Opponents say that Zhang is ill-advised to make the proposal, because it would risk the government's capacity to deal with global economic affairs if implemented and most middle- and low-income earners might save the money instead of spending it.

Gao Xiqing, General Manager of the China Investment Corp., a sovereign wealth fund that manages $200 billion of China's $2-trillion forex reserves, hit back, saying that China's economic strength has not yet reached the level of developed economies. If dollar-denominated assets were sold off, he said, the value of the U.S. dollar would plunge further, which would in turn depreciate China's forex reserves.

Zhang's supporters blame managers of forex reserves for largely buying into U.S. treasury bonds, because an increasingly weakening U.S. dollar has resulted in huge losses. Since the government is proposed to hand out only half of total forex reserves, the remaining half will be enough to handle economic affairs, they say.

Wealth redistribution

Li Huafang (Oriental Morning Post): Maintaining huge amounts of forex reserves is a costly practice. Though people diverge on the appropriate size of China's foreign currency holdings, nobody believes it should top $1 trillion.

Now, the government has invested 70 percent of China's forex reserves into assets denominated in the U.S. dollar. Since the dollar declines, the assets' value has remarkably fallen.

The fact that forex reserves are in the hands of the government also prevents the public from using the huge amount of money to finance their businesses, which are sometimes highly profitable. Worse still, mandatory sales of hard currency receipts by businesses to the government risk driving up the inflation rate.

In regard of unpredictable difficulties facing the Chinese economy, Zhang's proposal at least provides a new solution for consideration.

A Xi (The Beijing News): Forex reserves are public wealth in foreign currencies and belong to the whole nation.

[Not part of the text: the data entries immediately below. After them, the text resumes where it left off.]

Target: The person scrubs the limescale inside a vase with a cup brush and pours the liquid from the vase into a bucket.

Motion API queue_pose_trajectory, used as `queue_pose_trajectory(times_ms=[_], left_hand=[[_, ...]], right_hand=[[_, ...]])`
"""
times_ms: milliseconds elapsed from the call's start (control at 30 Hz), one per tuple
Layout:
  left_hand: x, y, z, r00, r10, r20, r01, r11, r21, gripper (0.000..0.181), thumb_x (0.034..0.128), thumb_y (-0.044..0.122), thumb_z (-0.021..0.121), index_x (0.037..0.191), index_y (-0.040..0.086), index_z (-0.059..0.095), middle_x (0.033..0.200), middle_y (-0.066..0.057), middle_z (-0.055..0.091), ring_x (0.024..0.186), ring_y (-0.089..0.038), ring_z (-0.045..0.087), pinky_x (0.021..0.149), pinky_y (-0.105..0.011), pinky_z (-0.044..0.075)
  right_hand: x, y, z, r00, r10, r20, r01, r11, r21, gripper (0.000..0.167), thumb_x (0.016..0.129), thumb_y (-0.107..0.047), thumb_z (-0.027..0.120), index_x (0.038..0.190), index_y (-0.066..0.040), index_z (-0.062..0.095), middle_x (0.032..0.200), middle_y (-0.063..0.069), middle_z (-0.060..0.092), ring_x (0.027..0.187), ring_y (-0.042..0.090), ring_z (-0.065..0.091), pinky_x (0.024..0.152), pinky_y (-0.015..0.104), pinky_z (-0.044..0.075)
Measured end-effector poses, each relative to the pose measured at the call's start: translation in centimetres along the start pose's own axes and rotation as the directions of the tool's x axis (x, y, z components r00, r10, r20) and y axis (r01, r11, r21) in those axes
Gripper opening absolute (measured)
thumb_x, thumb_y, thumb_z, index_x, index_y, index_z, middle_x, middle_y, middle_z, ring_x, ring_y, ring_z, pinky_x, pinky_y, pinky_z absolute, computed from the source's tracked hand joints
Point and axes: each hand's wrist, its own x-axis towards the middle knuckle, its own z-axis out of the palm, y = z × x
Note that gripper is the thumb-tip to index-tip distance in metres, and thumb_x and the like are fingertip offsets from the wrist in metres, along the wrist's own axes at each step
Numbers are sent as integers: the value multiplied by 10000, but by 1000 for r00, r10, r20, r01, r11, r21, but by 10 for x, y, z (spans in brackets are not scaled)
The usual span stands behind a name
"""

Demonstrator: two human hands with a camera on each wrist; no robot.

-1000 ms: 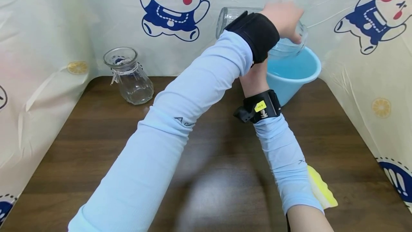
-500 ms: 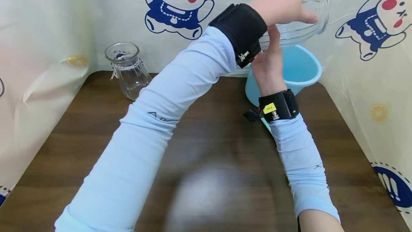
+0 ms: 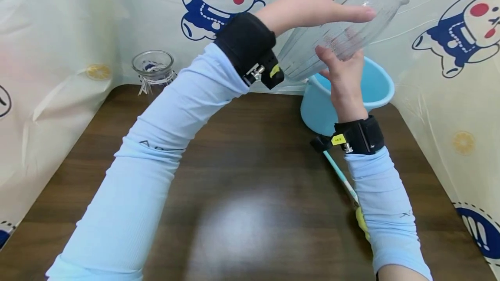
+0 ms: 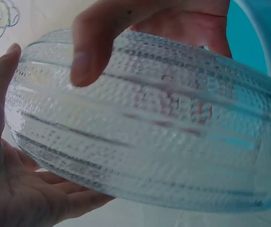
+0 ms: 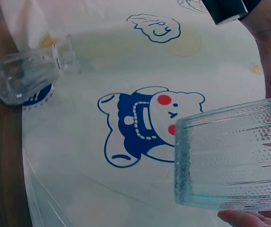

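Note:
A large ribbed glass jar (image 3: pixel 343 34) is held tilted in the air, its mouth end up at the right and its base at the lower left. The left hand (image 3: pixel 316 5) grips it from behind and above, thumb along the near side. From below, the right hand (image 3: pixel 345 81) supports the glass with fingers curled against it. In the left wrist view both hands touch the textured jar (image 4: pixel 140 123). The jar's base end (image 5: pixel 230 161) shows in the right wrist view. Under the jar stands a light blue bucket (image 3: pixel 318 112).
A small glass vase (image 3: pixel 153 68) with a ribbon round its neck stands at the back left, partly behind the left sleeve. Beside the right forearm a light blue stick (image 3: pixel 341 176) with a yellow end (image 3: pixel 361 223) lies on the brown table (image 3: pixel 250 164). Printed cloth hangs behind.
The jar has gone from lying level to tilted, its mouth end raised. The left forearm has moved left and the right one slightly right, uncovering the stick.

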Motion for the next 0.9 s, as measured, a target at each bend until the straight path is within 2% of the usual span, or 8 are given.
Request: queue_pose_trajectory(times_ms=[133, 233, 333, 433, 533, 600, 733, 900], left_hand=[[-14, -8, -9, 1000, 0, -3, 0, 1000, -21, 887, 809, 422, 627, 1451, 137, 87, 1434, 5, 278, 1237, -100, 314, 1033, -248, 265], [-25, -11, -14, 1000, -19, -19, 18, 999, -34, 892, 796, 410, 648, 1450, 143, 103, 1434, -2, 268, 1237, -106, 307, 1037, -253, 268], [-35, -14, -18, 998, -46, -31, 45, 998, -44, 895, 783, 409, 662, 1449, 156, 121, 1428, -4, 276, 1228, -113, 315, 1032, -262, 286], [-47, -17, -22, 997, -67, -40, 65, 996, -53, 889, 768, 420, 675, 1444, 172, 152, 1391, -11, 329, 1195, -129, 353, 1012, -283, 325], [-64, -21, -25, 996, -70, -59, 63, 991, -120, 855, 757, 388, 700, 1422, 160, 212, 1341, -28, 389, 1156, -153, 389, 988, -308, 360], [-77, -26, -25, 995, -70, -74, 56, 983, -174, 821, 757, 348, 711, 1401, 134, 250, 1328, -41, 411, 1151, -169, 396, 986, -327, 363], [-97, -36, -23, 993, -90, -77, 64, 955, -288, 769, 758, 274, 719, 1378, 112, 293, 1328, -66, 422, 1166, -192, 397, 990, -378, 354], [-116, -52, -16, 988, -149, -49, 122, 928, -351, 763, 748, 247, 733, 1379, 139, 318, 1343, -76, 417, 1196, -201, 407, 981, -418, 363]], right_hand=[[1, -4, 0, 997, -67, 33, 71, 987, -144, 687, 701, -127, 746, 1269, -145, 360, 1265, 55, 469, 1153, 215, 440, 911, 429, 430], [0, -7, 1, 989, -125, 82, 139, 971, -194, 685, 670, -87, 749, 1250, -119, 386, 1241, 62, 488, 1143, 222, 447, 927, 381, 407], [-5, -15, 6, 981, -151, 121, 177, 954, -242, 683, 652, -72, 756, 1237, -111, 405, 1223, 57, 499, 1131, 233, 458, 931, 380, 403], [-15, -26, 13, 971, -172, 168, 220, 918, -331, 689, 663, -65, 755, 1251, -82, 395, 1232, 55, 490, 1126, 223, 467, 936, 368, 411], [-26, -34, 21, 956, -192, 221, 268, 877, -398, 688, 673, -48, 748, 1257, -48, 383, 1227, 66, 483, 1107, 211, 481, 924, 339, 422], [-32, -37, 26, 949, -190, 252, 286, 855, -433, 691, 675, -39, 749, 1258, -32, 378, 1219, 73, 486, 1089, 199, 494, 916, 320, 428], [-41, -35, 33, 943, -155, 295, 285, 835, -471, 723, 663, -22, 757, 1271, -12, 366, 1217, 85, 491, 1069, 178, 504, 901, 305, 431], [-49, -20, 37, 939, -92, 331, 269, 797, -540, 824, 641, -31, 792, 1311, 5, 313, 1253, 113, 473, 1104, 186, 486, 913, 313, 421]])
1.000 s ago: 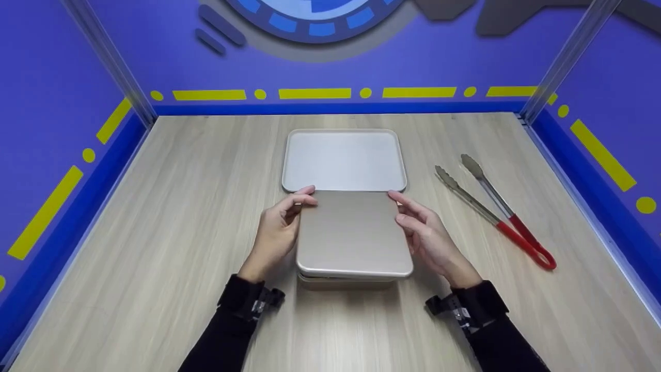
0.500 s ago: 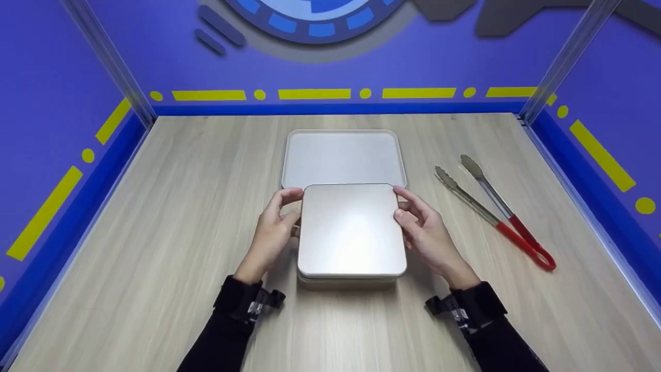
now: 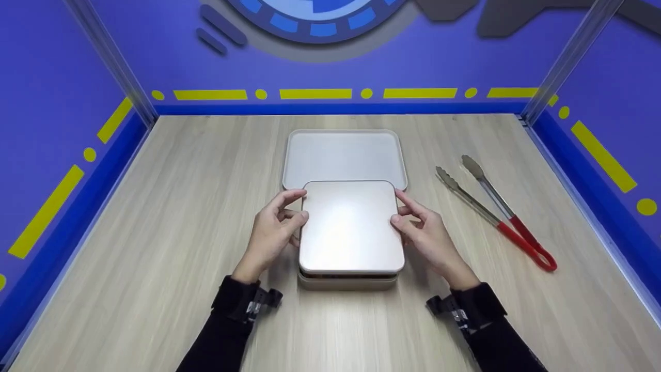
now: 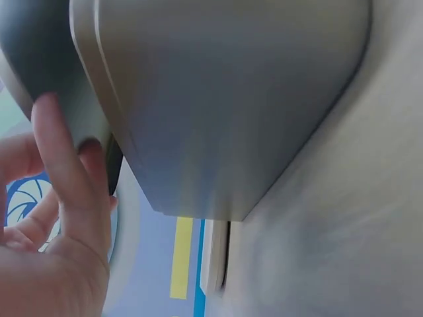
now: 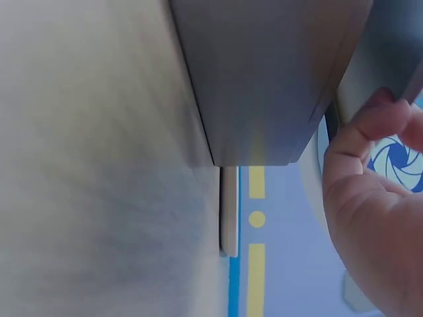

It is true that forex reserves are used for foreign trade settlements, and thus vital to stabilize the currency system. But the problem is that China's forex reserves top the world at staggering $2 trillion.

Usually, forex reserves of one nation are proportional to 10 percent of its gross domestic product. China's gross domestic product stood at $25 trillion yuan ($3.65 trillion) in 2007, and its forex reserves therefore should be around 2.5 trillion yuan ($365.4 billion). But the present amount far surpasses that level. If we take out half of the reserves for wealth redistribution, it won't negatively affect the country's financial security.

Xue Yong (Information Times): Even if the government handed out half of its forex reserves, mostly in the form of U.S. treasury bonds, to the people, many recipients would keep them to earn interest. This means the worst scenario of a sell-off of dollar-denominated assets is unlikely true.

Ordinary people should have a bigger say in dealing with large public funds. Otherwise, an overly developed bureaucracy may easily breed poor investment decisions, which will cost millions of dollars for nothing.

Dong Hui (Modern Express): The proposal to hand out forex reserves, though unusual, might be feasible. When the economic crisis struck, it became necessary to redistribute the national wealth between the government and people, in order to improve the investment efficiency.

We need our forex

Dou Hanzhang (www.qianlong.com): China currently implements real-time settlements when dealing with forex accounts. Profits earned by imports and investment in foreign currencies are required to convert into renminbi, and forex reserves are uniformly managed by the central bank. Forex reserves are in fact the government's liabilities to its people. Since the central bank has issued renminbi equivalent of its foreign currency holdings, it must ensure the safety of the assets to prepare for possible foreign trade deals, redemption of foreign funds and regular foreign exchange transactions.